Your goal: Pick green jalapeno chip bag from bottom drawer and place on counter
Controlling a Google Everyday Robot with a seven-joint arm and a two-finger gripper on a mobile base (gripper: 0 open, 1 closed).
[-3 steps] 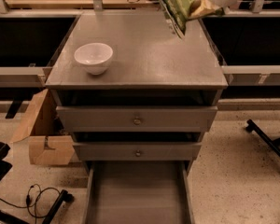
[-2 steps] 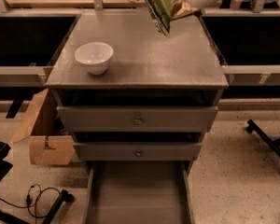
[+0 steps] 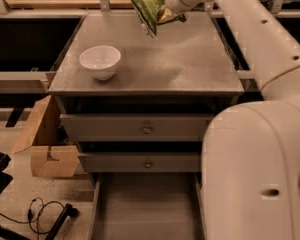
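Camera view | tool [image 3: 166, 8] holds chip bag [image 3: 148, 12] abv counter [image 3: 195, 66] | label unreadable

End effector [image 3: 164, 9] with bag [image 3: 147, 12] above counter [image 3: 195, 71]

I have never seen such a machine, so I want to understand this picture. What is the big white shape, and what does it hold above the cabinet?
It is a robot's arm, seen by one camera that looks down at a drawer cabinet. At its far end the gripper, closed, holds a green jalapeno chip bag in the air above the grey counter. A white bowl stands on the counter. The bottom drawer is pulled open.
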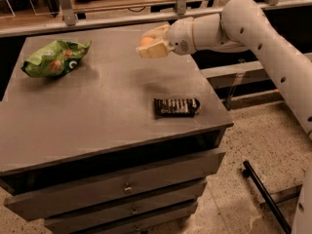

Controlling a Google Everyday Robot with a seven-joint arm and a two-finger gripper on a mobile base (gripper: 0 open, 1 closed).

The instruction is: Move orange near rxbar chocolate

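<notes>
We found the task about half done. Over the far side of the flat grey-brown wooden bench (pixel 87 116), the pale two-finger tool (pixel 148 47) hung pinching the small round orange fruit (pixel 146 41), clear of the surface. We judged the carry and set-down remained. The dark-wrapped rectangular rxbar chocolate (pixel 176 107) lay flat near the front right edge, long axis left to right, well apart from the fruit.

Crumpled green plastic snack bag (pixel 56 58) lies at the far left corner of the flat grey-brown table (pixel 97 116). Drawers with small knobs (pixel 127 188) sit under the near edge. A metal railing (pixel 66 6) runs behind the far edge. Speckled floor (pixel 243 145) on the right, with a thin black bar (pixel 265 194) on it. Claw (pixel 148 45) hangs over the far right part of the table.
</notes>
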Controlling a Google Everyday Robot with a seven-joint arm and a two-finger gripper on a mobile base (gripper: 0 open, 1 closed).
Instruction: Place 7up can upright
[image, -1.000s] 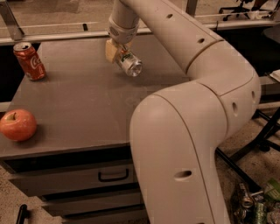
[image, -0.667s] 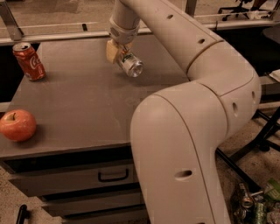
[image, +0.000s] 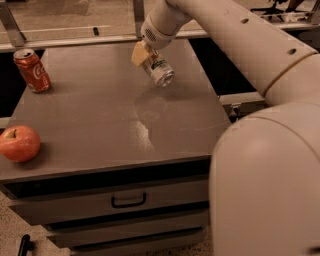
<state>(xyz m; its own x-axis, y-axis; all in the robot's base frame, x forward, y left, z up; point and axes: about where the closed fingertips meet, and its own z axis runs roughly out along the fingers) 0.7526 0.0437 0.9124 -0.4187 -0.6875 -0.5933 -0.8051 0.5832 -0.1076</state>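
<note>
Gripper: the gripper (image: 149, 61) hangs over the far middle of the table (image: 95, 130), at the end of the pale arm (image: 240, 35) that reaches in from the right.
Grasp: clamped on the 7up can (image: 161, 73), with one tan finger (image: 139, 53) showing on its upper left side.
Can position: held clear of the tabletop, sticking out below and right of the gripper.
Can attitude: tilted (not upright), its shiny end facing down and right.
Cola can: the red cola can (image: 31, 70) stands upright at the far left corner, well apart.
Apple: the apple (image: 19, 143) rests near the front left edge.
</note>
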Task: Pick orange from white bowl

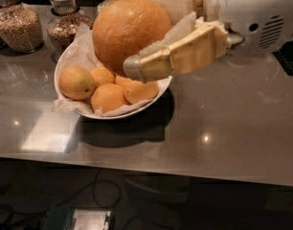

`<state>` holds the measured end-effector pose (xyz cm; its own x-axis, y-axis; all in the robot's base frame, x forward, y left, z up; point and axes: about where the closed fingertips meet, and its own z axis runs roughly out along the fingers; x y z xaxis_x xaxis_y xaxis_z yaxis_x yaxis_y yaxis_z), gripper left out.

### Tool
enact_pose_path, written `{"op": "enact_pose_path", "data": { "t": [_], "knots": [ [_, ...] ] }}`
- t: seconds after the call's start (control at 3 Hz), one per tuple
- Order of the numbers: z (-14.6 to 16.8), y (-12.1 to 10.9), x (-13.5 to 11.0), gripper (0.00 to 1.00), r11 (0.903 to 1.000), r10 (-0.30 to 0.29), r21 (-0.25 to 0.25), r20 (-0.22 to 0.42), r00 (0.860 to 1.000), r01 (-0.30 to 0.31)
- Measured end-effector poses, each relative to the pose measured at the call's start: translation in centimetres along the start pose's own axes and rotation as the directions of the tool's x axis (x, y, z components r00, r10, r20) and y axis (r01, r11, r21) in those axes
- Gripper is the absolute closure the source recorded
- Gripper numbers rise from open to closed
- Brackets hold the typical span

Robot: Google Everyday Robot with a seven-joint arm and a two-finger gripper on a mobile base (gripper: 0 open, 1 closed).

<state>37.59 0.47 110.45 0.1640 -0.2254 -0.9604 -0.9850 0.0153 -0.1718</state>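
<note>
Presently, gripper (153,37): cream plastic fingers clamped on a large orange (129,30), above the white bowl's far right edge; white vented housing behind.
Held orange: round, dimpled rind, clear of the bowl.
White bowl (151,96): glossy, oval, lined with crumpled white paper (84,37); stands on the countertop (232,119).
Bowl contents: four smaller oranges (107,97) visible, smooth-skinned, lying together on the paper.
Glass jars (18,25): two, grain-filled, behind the bowl at left.
Countertop: grey, polished, reflective.

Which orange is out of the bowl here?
The orange clamped in the gripper, held above the white bowl; the other oranges lie inside the bowl on paper.
</note>
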Motion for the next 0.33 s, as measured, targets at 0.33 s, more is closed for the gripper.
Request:
{"op": "enact_pose_path", "data": {
  "t": [0.33],
  "knots": [
    [0.00, 0.00, 0.00, 1.00, 1.0000, 0.000, 0.000, 0.000, 1.000, 0.000]
  ]
}}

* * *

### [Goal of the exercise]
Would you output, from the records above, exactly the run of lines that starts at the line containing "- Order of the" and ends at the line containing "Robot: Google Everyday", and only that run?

### [Finished task]
- Order of the numbers: z (-14.6 to 16.8), y (-12.1 to 10.9), x (-13.5 to 11.0), gripper (0.00 to 1.00), r11 (0.903 to 1.000), r10 (-0.30 to 0.29), r21 (-0.25 to 0.25), r20 (-0.22 to 0.42), r00 (0.860 to 1.000), r01 (-0.30 to 0.31)
- Measured end-effector poses, each relative to the pose measured at the call's start: translation in centimetres along the start pose's own axes and rotation as the directions of the tool's x axis (x, y, z components r00, r10, r20) and y axis (r01, r11, r21) in those axes
- Gripper is the absolute closure the source recorded
- Gripper numbers rise from open to closed
- Brackets hold the typical span

Robot: Google Everyday Robot with a seven-joint arm and a two-finger gripper on a mobile base (gripper: 0 open, 1 closed).

Nothing further is needed to complete this exercise.